All these events generated by nanoelectroablation have shown to induce apoptosis in biological cells (Andre et al., 2010; Pakhomov et al., 2009; Schoenbach, 2010), an effect that has been shown to reduce the growth of tumors.

2.2.4 Subnanosecond pulsed electric fields

An even newer field of research opens up when pulse duration is decreased even further, into the subnanosecond range. By reducing the duration of electrical pulses into the subnanosecond range, the electric field-cell interactions shift increasingly from the plasma membrane to subcellular structures. In this case, the electric field distribution is determined by the dielectric permittivity rather than the resistivity of cell components (Schoenbach et al., 2008). Under these conditions, direct electric field effects at the molecular level will determine the biological outcome, rather than causing charging of the membrane (Xiao et al., 2011). The disruption of the membrane integrity may lead to the change of physiological conditions of the cell and cause cell death (Kumar et al., 2011). The requirement for the dominance of such effects is that the pulse duration be less than the dielectric relaxation time of the cytoplasm. For mammalian cells, this holds for pulse durations of less than 1 ns (Joshi and Schoenbach, 2010; Joshi and Hu, 2011).

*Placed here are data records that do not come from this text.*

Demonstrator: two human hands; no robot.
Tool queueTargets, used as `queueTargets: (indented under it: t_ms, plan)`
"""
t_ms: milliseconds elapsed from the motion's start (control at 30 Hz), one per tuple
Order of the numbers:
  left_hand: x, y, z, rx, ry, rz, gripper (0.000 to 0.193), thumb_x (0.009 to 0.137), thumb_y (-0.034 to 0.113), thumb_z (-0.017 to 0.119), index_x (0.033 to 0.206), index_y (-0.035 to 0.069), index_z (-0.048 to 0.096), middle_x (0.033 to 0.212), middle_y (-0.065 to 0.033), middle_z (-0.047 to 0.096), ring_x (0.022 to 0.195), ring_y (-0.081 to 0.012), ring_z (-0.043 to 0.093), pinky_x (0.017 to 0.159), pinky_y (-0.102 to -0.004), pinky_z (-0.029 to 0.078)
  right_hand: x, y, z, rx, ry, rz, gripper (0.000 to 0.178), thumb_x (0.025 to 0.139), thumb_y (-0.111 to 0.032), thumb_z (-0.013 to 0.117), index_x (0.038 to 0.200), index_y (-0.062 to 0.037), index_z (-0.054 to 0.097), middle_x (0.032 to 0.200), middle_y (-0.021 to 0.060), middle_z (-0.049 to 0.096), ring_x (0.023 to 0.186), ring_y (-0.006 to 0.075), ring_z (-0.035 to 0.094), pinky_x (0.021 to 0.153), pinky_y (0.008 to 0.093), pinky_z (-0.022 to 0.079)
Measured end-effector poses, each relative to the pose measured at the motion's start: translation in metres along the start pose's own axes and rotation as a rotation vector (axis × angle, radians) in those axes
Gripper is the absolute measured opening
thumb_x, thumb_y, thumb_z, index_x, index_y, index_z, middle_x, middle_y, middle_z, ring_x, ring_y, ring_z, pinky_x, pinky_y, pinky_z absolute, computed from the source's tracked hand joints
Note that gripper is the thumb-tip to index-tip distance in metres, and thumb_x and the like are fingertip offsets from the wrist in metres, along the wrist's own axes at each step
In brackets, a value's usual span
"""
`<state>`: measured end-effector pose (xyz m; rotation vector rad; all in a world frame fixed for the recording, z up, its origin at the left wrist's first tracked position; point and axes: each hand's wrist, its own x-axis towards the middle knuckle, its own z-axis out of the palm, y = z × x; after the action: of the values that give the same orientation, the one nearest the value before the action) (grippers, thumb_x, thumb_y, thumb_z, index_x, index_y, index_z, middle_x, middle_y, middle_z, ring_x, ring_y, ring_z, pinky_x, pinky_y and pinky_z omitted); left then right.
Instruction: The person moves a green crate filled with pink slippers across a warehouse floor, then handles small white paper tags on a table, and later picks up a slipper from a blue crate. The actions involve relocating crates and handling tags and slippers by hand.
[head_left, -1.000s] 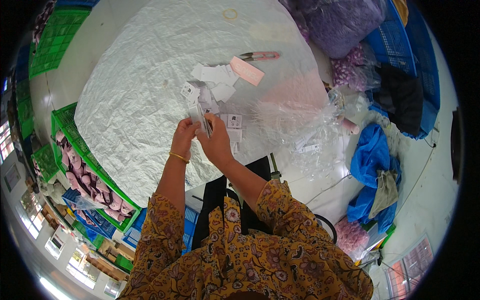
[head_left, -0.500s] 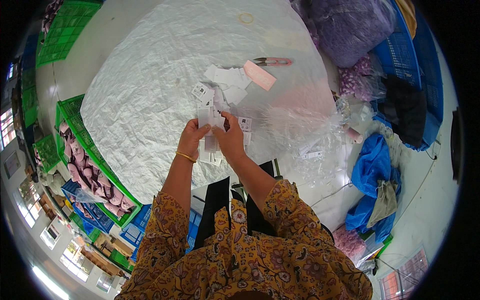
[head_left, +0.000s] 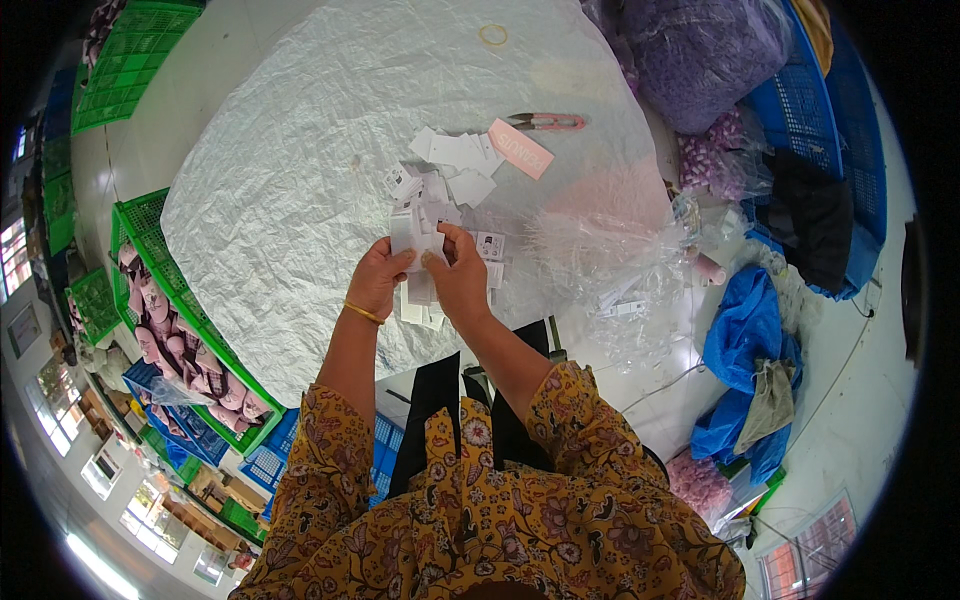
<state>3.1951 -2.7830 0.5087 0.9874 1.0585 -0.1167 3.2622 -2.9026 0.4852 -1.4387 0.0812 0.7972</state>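
My left hand (head_left: 377, 279) is closed on white paper tags (head_left: 404, 226), its thumb lying across them. My right hand (head_left: 461, 281) pinches the same tags from the other side, so both hands meet over the pile. More loose white tags (head_left: 458, 152) lie spread just beyond my fingers, and a few printed ones (head_left: 490, 246) rest beside my right hand. Past them is a pink tag (head_left: 521, 150), with pink-handled thread snips (head_left: 546, 122) behind it. How many tags are in my grip is hidden by the fingers.
A crinkled silvery sheet (head_left: 290, 200) covers the table, with a yellow rubber band (head_left: 493, 35) at its far side. Clear plastic bags (head_left: 610, 250) lie at the right. A green crate (head_left: 180, 280) of pink pieces stands left; a purple bundle (head_left: 700, 60) sits far right.
My left hand has shifted slightly left, and the tags in it have moved a little with it. My right hand stays nearly in place.
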Motion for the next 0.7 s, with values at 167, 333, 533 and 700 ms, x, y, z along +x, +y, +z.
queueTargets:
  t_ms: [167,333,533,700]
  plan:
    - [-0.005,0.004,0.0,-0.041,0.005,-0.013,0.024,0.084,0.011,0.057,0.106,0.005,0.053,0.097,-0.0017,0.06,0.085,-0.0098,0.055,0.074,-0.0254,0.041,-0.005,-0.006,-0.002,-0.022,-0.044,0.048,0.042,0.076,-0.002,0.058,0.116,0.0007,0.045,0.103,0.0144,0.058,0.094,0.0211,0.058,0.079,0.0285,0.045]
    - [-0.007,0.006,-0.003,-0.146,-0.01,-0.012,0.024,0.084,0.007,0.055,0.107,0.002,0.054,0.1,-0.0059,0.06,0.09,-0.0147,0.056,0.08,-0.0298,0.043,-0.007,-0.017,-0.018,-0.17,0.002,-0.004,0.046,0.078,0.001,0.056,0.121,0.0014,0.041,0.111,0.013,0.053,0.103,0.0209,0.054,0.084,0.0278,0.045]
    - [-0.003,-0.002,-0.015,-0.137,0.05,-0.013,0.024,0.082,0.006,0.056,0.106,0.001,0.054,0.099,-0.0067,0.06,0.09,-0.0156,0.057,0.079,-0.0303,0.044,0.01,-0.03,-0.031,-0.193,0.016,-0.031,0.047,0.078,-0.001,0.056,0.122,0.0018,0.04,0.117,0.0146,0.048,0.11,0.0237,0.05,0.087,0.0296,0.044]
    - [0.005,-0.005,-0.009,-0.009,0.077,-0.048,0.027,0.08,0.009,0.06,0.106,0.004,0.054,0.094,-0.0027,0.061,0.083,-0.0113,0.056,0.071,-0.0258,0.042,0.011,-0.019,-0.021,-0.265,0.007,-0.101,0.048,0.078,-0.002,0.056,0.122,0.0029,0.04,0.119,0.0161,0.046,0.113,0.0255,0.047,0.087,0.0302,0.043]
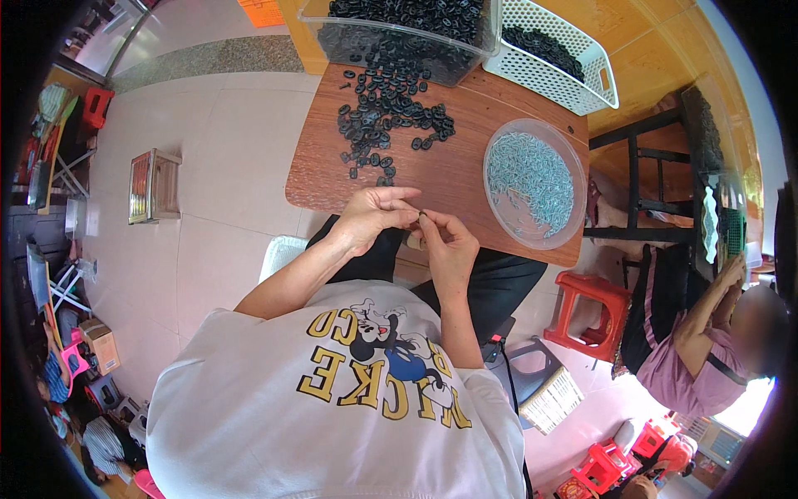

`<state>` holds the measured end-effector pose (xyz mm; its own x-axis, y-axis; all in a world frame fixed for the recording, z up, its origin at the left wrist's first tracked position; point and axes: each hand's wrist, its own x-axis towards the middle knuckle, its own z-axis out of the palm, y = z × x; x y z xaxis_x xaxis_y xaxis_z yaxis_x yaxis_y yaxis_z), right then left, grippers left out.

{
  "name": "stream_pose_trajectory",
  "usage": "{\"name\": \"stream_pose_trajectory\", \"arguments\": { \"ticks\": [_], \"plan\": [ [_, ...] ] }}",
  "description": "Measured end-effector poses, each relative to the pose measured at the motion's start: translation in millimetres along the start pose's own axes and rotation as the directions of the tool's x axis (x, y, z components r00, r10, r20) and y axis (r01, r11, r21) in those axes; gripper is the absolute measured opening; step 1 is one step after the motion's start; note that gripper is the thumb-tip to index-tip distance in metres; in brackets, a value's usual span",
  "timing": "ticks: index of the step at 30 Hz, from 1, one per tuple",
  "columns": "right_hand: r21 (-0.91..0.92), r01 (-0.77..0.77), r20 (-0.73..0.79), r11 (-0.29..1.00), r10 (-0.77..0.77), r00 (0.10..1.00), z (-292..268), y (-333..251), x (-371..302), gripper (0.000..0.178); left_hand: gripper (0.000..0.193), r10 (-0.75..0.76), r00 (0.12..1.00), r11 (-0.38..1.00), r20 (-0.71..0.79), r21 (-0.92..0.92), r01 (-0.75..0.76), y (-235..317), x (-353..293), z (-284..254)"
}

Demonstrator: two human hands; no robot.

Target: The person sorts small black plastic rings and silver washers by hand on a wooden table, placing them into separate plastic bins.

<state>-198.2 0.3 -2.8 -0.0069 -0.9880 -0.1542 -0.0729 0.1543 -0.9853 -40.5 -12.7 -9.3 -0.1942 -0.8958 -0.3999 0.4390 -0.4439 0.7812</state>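
Observation:
My left hand (376,214) and my right hand (449,245) meet at the near edge of a small brown wooden table (449,170). Between their fingertips they pinch one small black ring part (422,215). A loose heap of the same black ring parts (384,116) lies on the table just beyond my hands. To the right stands a round clear bowl (534,183) filled with small pale metal pieces.
A clear plastic bin (399,29) of black parts and a white perforated basket (553,50) stand at the table's far edge. A red stool (592,312) and a seated person in pink (698,341) are at the right. A small crate (151,185) sits on the tiled floor at the left.

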Motion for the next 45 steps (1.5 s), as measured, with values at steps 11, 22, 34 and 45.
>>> {"name": "stream_pose_trajectory", "arguments": {
  "ticks": [11,22,34,45],
  "plan": [
    [0.167,-0.008,-0.018,0.986,0.011,1.000,4,4,-5,0.012,0.042,0.017,0.999,1.000,-0.037,0.020,-0.016,4,-9,-5],
    [0.235,0.037,-0.037,0.971,-0.029,0.999,-2,-4,0,0.011,0.017,0.613,0.770,0.045,0.176,0.965,-0.257,44,28,-24],
    [0.342,-0.060,0.025,0.938,0.054,0.998,-5,-9,19,0.013,0.017,0.565,0.793,0.021,0.226,0.957,-0.288,47,37,-20],
    [0.301,0.008,0.018,0.953,-0.014,1.000,-4,-28,31,0.008,0.020,0.055,0.998,0.997,0.042,-0.066,-0.052,41,28,-1]
  ]
}}
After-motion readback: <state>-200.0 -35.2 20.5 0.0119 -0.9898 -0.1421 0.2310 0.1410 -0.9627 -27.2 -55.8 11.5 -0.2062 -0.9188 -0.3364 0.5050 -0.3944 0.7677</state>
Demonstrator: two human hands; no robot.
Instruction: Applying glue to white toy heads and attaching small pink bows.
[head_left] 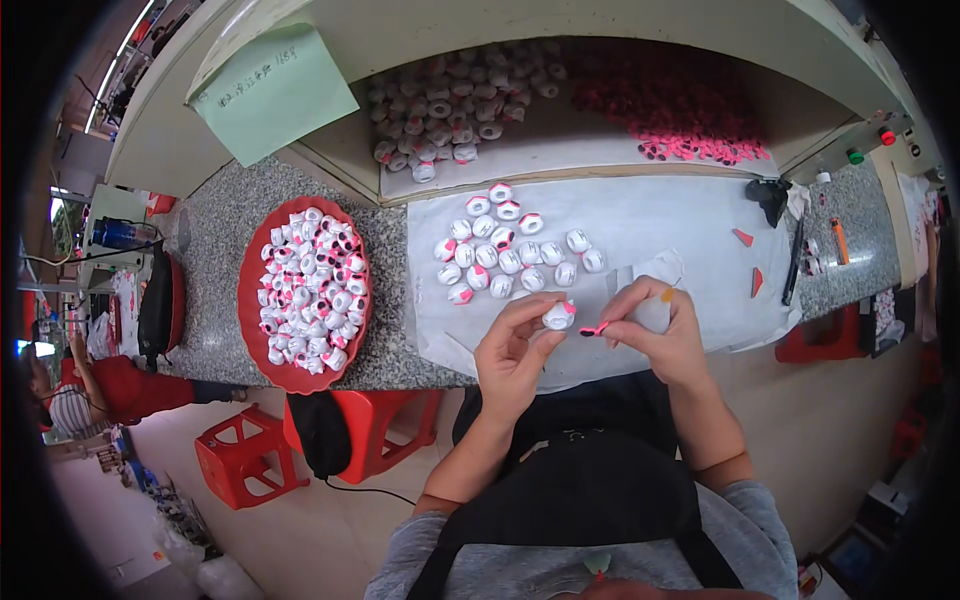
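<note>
My left hand (512,352) pinches a small white rounded piece with a pink patch (560,316) between thumb and fingers, above the front of the paper-covered worktop. Close to its right, my right hand (660,335) grips a tiny pink-and-black piece (594,330) by its fingertips; the two pieces are apart. Several similar white pieces (509,261), some with pink ends, lie loosely grouped on the white paper (700,225) just beyond my left hand. A crumpled clear or white wrapper (655,268) lies behind my right hand, partly hidden by it.
A red scalloped tray (250,330) heaped with white, pink and black pieces stands at left. Under the shelf are piles of white pieces (440,105) and pink pieces (700,125). Red scraps (757,281), a black pen-like tool (793,262) and an orange-handled tool (840,242) lie at right.
</note>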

This push toward further pulse shortening is driven in part by the possibility of using wideband antennas, rather than direct contact electrodes, to deliver such pulses for noninvasive treatment of deep lesions (Baum, 2007; Xiao et al., 2010; Joshi and Schoenbach, 2010). The preferred pulse duration for subnanosecond pulses is in the range of 100-200 ps, making it possible to focus the radiation on the target efficiently and produce a focal spot of 1 cm size in the tissue (Xiao et al., 2011). So far, a model analysis (Joshi et al., 2009) has shown that subnanosecond pulses can perforate a cell membrane. In addition, subnanosecond pulses (800 ps) have been shown to cause B16 cells to increase trypan blue uptake (Schoenbach et al., 2008), which is a clear indication of the disruption of membrane integrity (Xiao et al., 2011).

2.3 PEF delivery systems

2.3.1 Irreversible electroporation

Recently, a commercially available instrument has been introduced in the United States to perform IRE. The NanoKnife® unit (AngioDynamics) is a device approved by the US Food and Drug Administration for use in ablating soft tissue. Using this technology, a tissue is subjected to an electric field using high-voltage electric pulses of 100 µs (up to 3 kV). This creates multiple pores in the cell membranes and irreversibly damages the cell’s homeostasis mechanism, leading to instant cell death.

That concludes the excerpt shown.